CW••34

779 53 1
                                    

Ditemani secangkir teh hangat, laptop, dan earphones tidak hidup yang menempel di kedua telinganya, Deeva tampak menikmati proses terbenamnya matahari di ufuk barat melalui sebuah jendela dengan pinggiran bunga-bungaan. Tak ketinggalan, iringan lagu Justin Bieber-Love Yourself mengalun indah di lorong-lorong telinga. Ikut menciptakan keadaan tenang.

Seorang pelayan berkuncir dua dengan celemek berwarna abu-abu dengan logo bunga tulip di tengahnya tampak menghampiri Deeva dan meletakkan sepotong strawberry cake dan chocho lava. Kedua menu itu adalah menu favoritnya di cafe yang letaknya sangat jauh dari rumahnya itu.

Namanya Cafe Unir.

Cafe dengan nama paling unik menurut kamus Deeva itu hari ini terbilang ramai. Banyak remaja-remaja seusianya yang sedang hangout bersama teman-temannya. Bahkan ada beberapa keluarga dan ibu-ibu masa kini juga ikut meramaikan tempat yang tidak terlalu luas itu.

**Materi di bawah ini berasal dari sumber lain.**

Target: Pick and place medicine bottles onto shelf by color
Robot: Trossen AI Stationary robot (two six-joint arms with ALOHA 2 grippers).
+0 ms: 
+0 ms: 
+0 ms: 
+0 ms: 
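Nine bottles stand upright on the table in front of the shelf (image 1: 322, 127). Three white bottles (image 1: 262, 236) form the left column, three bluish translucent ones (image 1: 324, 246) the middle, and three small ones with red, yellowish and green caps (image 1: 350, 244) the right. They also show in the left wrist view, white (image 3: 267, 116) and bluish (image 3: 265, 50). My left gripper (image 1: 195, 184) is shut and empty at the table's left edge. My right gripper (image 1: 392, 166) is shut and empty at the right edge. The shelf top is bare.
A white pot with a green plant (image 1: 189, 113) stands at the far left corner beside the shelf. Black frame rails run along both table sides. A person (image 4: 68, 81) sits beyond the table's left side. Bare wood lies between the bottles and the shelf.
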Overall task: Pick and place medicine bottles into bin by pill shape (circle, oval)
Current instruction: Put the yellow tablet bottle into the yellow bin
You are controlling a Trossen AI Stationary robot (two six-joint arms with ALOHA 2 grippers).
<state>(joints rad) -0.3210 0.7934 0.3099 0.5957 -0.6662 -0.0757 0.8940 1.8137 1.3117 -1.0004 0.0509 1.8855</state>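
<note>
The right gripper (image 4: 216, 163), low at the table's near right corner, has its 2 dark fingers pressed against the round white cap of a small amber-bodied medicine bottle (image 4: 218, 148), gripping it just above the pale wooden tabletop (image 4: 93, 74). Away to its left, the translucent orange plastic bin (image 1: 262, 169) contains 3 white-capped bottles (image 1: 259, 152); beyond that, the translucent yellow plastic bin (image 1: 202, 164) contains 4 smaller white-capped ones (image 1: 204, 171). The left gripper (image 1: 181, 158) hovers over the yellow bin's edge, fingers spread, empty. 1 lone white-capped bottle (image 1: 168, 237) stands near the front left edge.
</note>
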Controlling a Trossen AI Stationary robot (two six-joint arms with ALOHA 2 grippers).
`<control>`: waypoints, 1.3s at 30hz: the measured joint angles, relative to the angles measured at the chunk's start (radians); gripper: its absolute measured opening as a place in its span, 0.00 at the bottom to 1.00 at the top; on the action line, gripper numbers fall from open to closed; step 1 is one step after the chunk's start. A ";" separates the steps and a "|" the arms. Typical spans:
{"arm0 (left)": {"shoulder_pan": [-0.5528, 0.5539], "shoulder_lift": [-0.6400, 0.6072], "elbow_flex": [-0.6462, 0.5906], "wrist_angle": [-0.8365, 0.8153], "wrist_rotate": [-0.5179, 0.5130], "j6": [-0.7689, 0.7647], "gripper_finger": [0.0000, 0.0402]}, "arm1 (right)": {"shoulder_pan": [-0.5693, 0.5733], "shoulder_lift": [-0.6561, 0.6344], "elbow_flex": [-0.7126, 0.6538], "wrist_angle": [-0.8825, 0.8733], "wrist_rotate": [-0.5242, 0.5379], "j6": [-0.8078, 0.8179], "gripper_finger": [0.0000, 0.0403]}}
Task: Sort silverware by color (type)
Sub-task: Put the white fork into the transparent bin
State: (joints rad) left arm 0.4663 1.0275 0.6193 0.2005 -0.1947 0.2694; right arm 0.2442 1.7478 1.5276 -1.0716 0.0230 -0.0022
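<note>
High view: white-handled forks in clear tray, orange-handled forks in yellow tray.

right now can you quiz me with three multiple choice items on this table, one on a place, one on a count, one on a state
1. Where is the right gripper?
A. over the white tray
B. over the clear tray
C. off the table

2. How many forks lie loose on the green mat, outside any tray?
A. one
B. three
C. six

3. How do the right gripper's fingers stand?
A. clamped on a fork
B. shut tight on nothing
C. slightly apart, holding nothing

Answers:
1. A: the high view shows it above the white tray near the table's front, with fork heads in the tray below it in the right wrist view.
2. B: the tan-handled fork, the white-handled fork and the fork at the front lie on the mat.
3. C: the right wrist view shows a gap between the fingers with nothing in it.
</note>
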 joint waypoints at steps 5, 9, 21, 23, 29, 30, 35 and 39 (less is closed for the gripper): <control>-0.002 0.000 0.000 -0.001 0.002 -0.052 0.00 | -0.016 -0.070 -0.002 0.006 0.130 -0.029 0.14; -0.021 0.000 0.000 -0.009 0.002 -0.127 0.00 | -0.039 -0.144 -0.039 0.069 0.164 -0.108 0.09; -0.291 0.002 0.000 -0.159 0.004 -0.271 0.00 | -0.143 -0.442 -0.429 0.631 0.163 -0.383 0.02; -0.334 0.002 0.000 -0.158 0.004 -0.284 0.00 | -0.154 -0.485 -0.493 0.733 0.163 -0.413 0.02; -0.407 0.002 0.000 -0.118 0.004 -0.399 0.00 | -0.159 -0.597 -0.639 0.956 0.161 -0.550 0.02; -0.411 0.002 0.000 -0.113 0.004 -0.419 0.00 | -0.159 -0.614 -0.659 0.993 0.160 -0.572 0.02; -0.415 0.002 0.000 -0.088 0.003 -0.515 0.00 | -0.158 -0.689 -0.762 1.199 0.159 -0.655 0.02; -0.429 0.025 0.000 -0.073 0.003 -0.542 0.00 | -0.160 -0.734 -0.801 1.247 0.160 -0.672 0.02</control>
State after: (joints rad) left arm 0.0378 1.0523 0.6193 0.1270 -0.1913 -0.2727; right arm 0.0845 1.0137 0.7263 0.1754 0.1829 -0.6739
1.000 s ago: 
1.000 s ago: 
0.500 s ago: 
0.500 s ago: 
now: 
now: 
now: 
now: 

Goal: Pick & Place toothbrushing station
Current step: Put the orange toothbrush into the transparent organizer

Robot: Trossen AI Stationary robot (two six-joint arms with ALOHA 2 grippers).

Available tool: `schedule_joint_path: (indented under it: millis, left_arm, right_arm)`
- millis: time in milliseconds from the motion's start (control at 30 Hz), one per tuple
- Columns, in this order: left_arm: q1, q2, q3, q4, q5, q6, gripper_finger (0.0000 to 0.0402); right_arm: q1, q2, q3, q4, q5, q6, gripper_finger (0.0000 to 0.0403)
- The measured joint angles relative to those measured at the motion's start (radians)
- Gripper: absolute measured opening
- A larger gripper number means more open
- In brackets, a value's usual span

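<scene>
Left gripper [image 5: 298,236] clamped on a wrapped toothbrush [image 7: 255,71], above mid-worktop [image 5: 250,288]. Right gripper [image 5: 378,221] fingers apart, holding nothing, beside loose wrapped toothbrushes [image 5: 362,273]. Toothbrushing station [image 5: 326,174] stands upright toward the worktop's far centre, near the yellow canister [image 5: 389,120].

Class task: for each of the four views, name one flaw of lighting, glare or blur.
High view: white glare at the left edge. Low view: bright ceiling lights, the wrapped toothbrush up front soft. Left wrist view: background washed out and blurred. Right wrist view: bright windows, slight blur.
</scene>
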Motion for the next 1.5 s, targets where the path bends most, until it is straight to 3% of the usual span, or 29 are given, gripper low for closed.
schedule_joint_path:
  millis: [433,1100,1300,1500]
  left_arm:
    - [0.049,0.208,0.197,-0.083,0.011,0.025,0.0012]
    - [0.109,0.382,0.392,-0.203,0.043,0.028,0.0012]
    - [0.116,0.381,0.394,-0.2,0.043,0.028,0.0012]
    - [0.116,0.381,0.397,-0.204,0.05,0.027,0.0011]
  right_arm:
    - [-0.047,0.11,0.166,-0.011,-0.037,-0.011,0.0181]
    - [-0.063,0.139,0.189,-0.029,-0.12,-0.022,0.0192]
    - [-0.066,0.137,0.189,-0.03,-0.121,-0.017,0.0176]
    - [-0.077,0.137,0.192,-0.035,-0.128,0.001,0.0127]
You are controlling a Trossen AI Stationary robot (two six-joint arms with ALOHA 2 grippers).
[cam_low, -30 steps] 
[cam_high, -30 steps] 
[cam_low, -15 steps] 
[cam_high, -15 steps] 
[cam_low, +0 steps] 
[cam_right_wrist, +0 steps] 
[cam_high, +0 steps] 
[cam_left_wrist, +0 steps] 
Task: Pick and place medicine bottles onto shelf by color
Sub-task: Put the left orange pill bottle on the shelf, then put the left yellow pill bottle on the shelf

Tidak hanya namanya saja yang unik, tapi pemilihan warna untuk konsep cafe-nya pun tergolong unik. Cafe dengan nuansa klasik itu memiliki konsep berwarna coklat dan hitam. Padahal biasanya kebanyakan cafe lebih memilih menggunakan warna-warna terang untuk cafe-nya. Cafe itu aneh, tapi terlihat sangat elegant.

Cafe yang baru ia temukan beberapa hari yang lalu itu, selalu menjadi tempat untuk mencari ketenangan. Cafe yang memiliki design simple itu sangat cocok dengan Deeva. Selain itu, cafe ini selalu memutar lagu-lagu lama yang semua lirik lagunya sudah cewek itu hafal di luar kepala.

Akhir-akhir ini banyak yang terjadi di hidupnya. Semuanya sangat tidak masuk akal. Tidak direncanakan sama sekali. Kemarin Kamis, cewek itu menemui kepala sekolahnya untuk meminta surat pindah. Semuanya demi memenuhi ambisi seorang guru bimbingan konseling.

Tapi tidak berjalan lancar. Kepala sekolahnya marah besar dan berkata tidak akan pernah mengurus surat kepindahan murid atas nama Adeeva Afshen. Beliau juga memanggil Bu Dewi untuk meminta maaf kepadanya, tapi ia tolak mentah-mentah.

Di dalam kamusnya, tidak akan pernah ada seorang guru meminta maaf kepadanya terlebih dahulu. Tidak ada. Bahkan jika itu hanya seorang guru bimbingan konseling. Semua guru harus dihormati, meskipun mereka menyebalkan. Mereka tetap seorang guru.

"Gue jadi pindah gak ya?" Gumam Deeva seraya menopang kepala.

Sebenarnya hari ini, dia dan Aaron akan pergi kencan, tepatnya mereka berdua akan menonton film di salah satu mall. Itu adalah salah satu janji Deeva kepada cowok yang baru keluar dari rumah sakit seminggu yang lalu itu. Tapi karena ada orang gila yang mengirim pesan kepadanya, maka janji itu dibatalkan sepihak oleh Deeva.

Tidak tahu apakah Aaron akan marah atau tidak.

"Deev?"

Memang jodohnya mereka bertemu. Kini Aaron tampak santai dengan kaos oblong hitam dan celana jeans panjang. Tak lupa sebuah topi dengan logo Alan Walker bertengger rapi menutupi rambut hitamnya.

"Deeva, kan?" Tanya Aaron sekali lagi.

Deeva tetap terdiam sambil menatap Aaron yang tadi berdiri di hadapannya dan sekarang cowok berkaos hitam itu bergerak menarik kursi di depan Deeva dan mendudukinya.

"Gue gak nyangka bakal ketemu di sini." Ucap Aaron setelah seorang pelayan meninggalkan tempat mereka duduk.

"Ngapain ke sini?" Akhirnya Deeva berani membuka mulutnya.

"Hujan." Jawab Aaron sambil menunjuk jalanan sepi dengan hujan lebat sebagai variasi.

"Rumah lo kan di dekat sini, paling lima menitan nyampe. Kenapa gak lo terobos aja sih?" Tanya Deeva seraya menyesap teh.